Remote Sens. 2024, 16(8), 1436; https://doi.org/10.3390/rs16081436 - 18 Apr 2024
Cited by 6 | Viewed by 2226
Abstract
Unmanned aerial vehicles (UAVs) provide images at decametric spatial resolutions. Their flexibility, efficiency, and low cost make it possible to apply UAV remote sensing to multisensor data acquisition. In this frame, the present study aims at employing RGB UAV images (at a 3 [...] Read more.
Unmanned aerial vehicles (UAVs) provide images at decametric spatial resolutions.

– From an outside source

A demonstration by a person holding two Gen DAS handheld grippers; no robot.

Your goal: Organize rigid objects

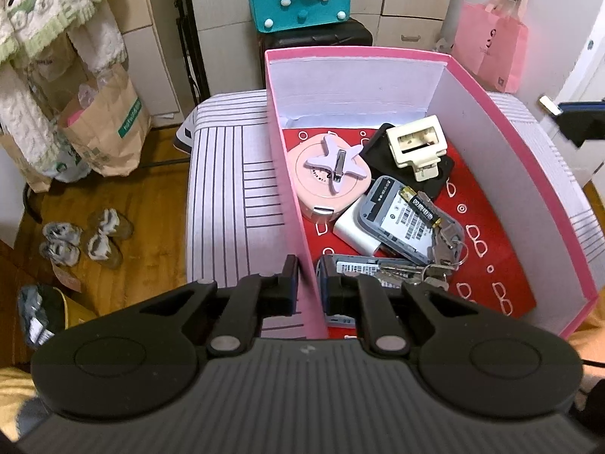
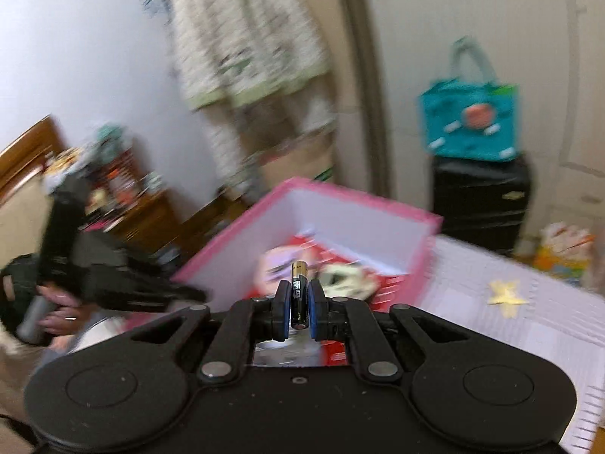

Their flexibility, efficiency, and low cost make it possible to apply UAV remote sensing to multisensor data acquisition. In this frame, the present study aims at employing RGB UAV images (at a 3 cm resolution) and multispectral images (at a 16 cm resolution) with related vegetation indices (VIs) for mapping surfaces according to their illumination. The aim is to map land cover in order to access temperature distribution and compare NDVI and MTVI2 dynamics as a function of their illuminance. The method, which is based on a linear discriminant analysis, is validated at different periods during the phenological cycle of the crops in place. A model based on a given date is evaluated, as well as the use of a generic model. The method provides a good capacity of separation between four classes: vegetation, no-vegetation, shade, and sun (average kappa of 0.93). The effects of agricultural practices on two adjacent plots of maize respectively submitted to conventional and conservation farming are assessed. The transition from shade to sun increases the brightness temperature by 2.4 °C and reduces the NDVI by 26% for non-vegetated surfaces. The conservation farming plot is found to be 1.9 °C warmer on the 11th of July 2019, with no significant difference between vegetation in the sun or shade. The results also indicate that the NDVI of non-vegetated areas is increased by the presence of crop residues on the conservation agriculture plot and by the effect of shade on the conventional plot which is different for MTVI2. Full article
(This article belongs to the Section Remote Sensing in Agriculture and Vegetation)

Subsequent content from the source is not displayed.